Nieprzeczytany postnapisał(a) zygmunt » 28.06.2011 17:11

Mi żona nie pozwala zasnąć pytając co 10 min. ''kochanie chce ci się spać''. :D
Zazwyczaj połowę trasy pokonuję bez większych problemów , czyli gdzieś w okolicach Lendavy 3 godzinki drzemki i można jechać dalej..
I tu zaczynają się problemy, drugą część trasy pokonuję w kilku , a nawet w zeszłym roku, kilkunastu etapach, zmęczenie jest tym większe czym bliżej celu. Oczywiście przed wyjazdem prubuję się wyspać ale ma to niewiele wspólnego ze snem :) .
Myślałem już o noclegu , ale szkoda mi na to kasy i czasu.
A poza tym jak ma się rezerwację i ograniczenia urlopowe to nie ma miejsca na kombinowanie :)
pozdr.
lulmar
Croentuzjasta
Posty: 147
Dołączył(a): 29.11.2010

Nieprzeczytany postnapisał(a) lulmar » 28.06.2011 17:42

Wszystko zależy od tego jaki nocleg sobie zorganizujesz. Dla mnie zagrzeb to obowiązkowy stop na trasie. Jestem mieszczuch i fantastycznie czuję się w dużych tętniących życiem miastach.

btw. Uważam, że jazda nocą pozwala szybciej dostać się do celu i chętnie się dowiem po co nocą jeżdżą do cro kierowcy nawet nie osiągający prędkości sugerowanej.

Jak czytam o średniej na trasie ok. 60km/h to przypomina mi się dzieciństwo i podróże syreną 105. To mnie tylko utwierdza aby jechać nocą.

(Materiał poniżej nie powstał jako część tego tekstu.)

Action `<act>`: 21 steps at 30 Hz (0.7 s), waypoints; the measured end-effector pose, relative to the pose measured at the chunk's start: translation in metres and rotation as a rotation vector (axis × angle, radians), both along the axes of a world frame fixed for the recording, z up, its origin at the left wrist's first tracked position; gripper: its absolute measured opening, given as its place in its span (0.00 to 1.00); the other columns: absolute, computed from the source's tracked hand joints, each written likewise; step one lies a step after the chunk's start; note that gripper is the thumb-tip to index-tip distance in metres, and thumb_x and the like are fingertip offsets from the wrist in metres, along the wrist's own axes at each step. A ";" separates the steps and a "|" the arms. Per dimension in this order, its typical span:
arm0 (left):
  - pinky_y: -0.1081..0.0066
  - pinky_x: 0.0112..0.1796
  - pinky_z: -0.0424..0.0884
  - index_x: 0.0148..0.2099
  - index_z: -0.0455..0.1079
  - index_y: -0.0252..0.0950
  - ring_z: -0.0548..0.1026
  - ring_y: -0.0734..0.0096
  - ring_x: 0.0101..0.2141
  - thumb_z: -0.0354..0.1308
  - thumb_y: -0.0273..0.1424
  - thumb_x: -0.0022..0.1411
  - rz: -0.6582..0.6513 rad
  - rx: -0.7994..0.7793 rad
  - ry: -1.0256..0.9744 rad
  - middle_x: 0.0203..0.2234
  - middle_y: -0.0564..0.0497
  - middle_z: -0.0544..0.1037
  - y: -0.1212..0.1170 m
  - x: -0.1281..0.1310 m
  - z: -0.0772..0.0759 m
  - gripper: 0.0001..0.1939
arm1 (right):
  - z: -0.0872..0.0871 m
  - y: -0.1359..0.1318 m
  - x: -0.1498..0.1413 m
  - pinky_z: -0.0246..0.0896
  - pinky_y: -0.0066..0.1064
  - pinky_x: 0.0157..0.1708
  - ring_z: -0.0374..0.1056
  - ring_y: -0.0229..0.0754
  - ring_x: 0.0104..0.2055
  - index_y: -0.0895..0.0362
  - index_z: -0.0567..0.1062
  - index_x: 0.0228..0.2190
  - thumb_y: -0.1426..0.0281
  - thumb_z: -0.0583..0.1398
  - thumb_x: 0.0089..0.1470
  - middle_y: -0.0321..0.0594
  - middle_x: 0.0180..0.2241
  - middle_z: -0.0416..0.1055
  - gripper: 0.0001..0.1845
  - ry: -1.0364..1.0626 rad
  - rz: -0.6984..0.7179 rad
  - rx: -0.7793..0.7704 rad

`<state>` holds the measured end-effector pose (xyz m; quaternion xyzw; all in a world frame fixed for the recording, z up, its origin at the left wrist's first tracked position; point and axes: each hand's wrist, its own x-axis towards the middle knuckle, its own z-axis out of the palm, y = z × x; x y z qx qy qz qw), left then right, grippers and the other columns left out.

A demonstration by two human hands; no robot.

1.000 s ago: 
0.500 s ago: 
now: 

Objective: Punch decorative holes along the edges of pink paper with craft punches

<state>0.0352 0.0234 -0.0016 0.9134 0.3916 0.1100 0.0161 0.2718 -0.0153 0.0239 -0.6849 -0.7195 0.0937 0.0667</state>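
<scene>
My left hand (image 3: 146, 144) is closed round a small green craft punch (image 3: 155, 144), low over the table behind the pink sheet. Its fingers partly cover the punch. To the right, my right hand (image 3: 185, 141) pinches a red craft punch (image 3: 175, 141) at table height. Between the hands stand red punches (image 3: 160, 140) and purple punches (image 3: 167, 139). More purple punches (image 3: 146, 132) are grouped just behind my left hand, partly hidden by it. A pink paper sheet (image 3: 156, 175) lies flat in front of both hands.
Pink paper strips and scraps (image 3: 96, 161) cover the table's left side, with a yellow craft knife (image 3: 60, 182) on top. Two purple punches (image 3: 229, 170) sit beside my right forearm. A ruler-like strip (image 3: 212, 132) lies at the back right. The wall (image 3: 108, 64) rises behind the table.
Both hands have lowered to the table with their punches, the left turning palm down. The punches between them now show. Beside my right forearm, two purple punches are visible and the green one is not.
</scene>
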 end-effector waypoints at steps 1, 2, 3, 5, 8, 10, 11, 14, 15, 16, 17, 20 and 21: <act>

btw.2 zdecydowanie większy komfort gdy mamy ksenony. Kiedyś się męczyłem i szukałem tylko okazji aby się przełączyć na długie, w tym roku w ogóle nie miałem takiej potrzeby.
velmo
Globtroter
Avatar użytkownika
Posty: 34
Dołączył(a): 16.01.2006

Nieprzeczytany postnapisał(a) velmo » 29.06.2011 00:56

Witam
Jestem zawodowym kierowca i organizm mam wycwiczony. rozumiec to nalezy w ten sposob, ze dokladnie wiem kiedy niewolno mi juz jechac. zdazylo mi sie jechac do cro 23h i dalem rade. to byl pierwszy wyjazd i pomimo, iz ostrzegali nas o tym by nie jechc pierszego z piatku na sobote ani na zmiane turnusow nie posluchalem. nie musze dodawac ze teraz slucham. ale zdazylo mi sie tez wyjechac wyspany i wypoczety z domu i jak tylko wjechalem na autostrade tj. po jakis 30 min tak mnie zlamalo ze musialem sie polozyc na 2h spac w srodku dnia.
moja rada: jazda noca jest wspaniala-jak lubisz jezdzic. plusow jest wiele. puste drogi spokoj dzieci nie krzycza nie zadawaja trudnych pytan i jak wsiadaja do samochodu to zawsze po kąpieli i kolacji w dresikach.... no moze jedno pytanie ale nie wymagaja odpowiedzi. budza sie nad ranem na sniadanie przewaznie ok 100km przed miejscem docelowym wtedy sie zatrzymujemy i bez pospiechu. po przyjezdzie ja ide na 3/4 h spac i wieczorkiem troszke szybciej.
zasada jest taka: jezeli zaczniesz ziewac to jeszcze nie problem jak zaczniesz drapac sie po glowie to juz jest znak ze trzeba sie zatrzymac przewietrzyc jezeli nie pomoze drzemka godzina dwie bedziesz czół sie zle "wypruty" ale nie spiacy, jezeli zobaczy cos na drodze typu sarna czlowiek hamujacy samochod poczym okazuje sie, ze nic tam nie bylo a sanmochod przed toba nie hamuje to znaczy ze przesadziles i nie masz prawa jechac dalej to sa skrajne objawy tego ze teoj mozg sobie nie radzi. tego nie da sie przeskoczyc wielu z moich przyjaciol kierowcow na wakacje zabiera duze poduszki.opierasz sie o szybe i taka drzemka bardzo pomaga.
bardzo wazne zadnych red bulli tigerow itp sa to swinstwa ktore doprowadzo cie do chwilowej palpitacji serca istrasznie namieszaja w zołądku, ja jestem kawoszem, w moich zylach plynie kawa wiec spozywam przyznaje sie ale jezeli nie jestes kawoszem tak jak ja to tez nie polecam najlepszy powtarzam najlepsze i nie zastapiony srodek do nocnej jazdy to uwaga..... SŁONECZNIK.
udowodnione jest ze ssanie, zucie, jedzenie pobudza organizm. kiedys stosowalem gumy do zucia, ale na dluzsza mete efekt jest zblizony do spozycia red bulla + bol szczeki.
zawsze mam przy sobie slonecznik i jak tylk poczoje ze cos sie dzieje (drapanie po glowie itd) =slonecznik, jezeli nie pomaga bezwzglednie STOP.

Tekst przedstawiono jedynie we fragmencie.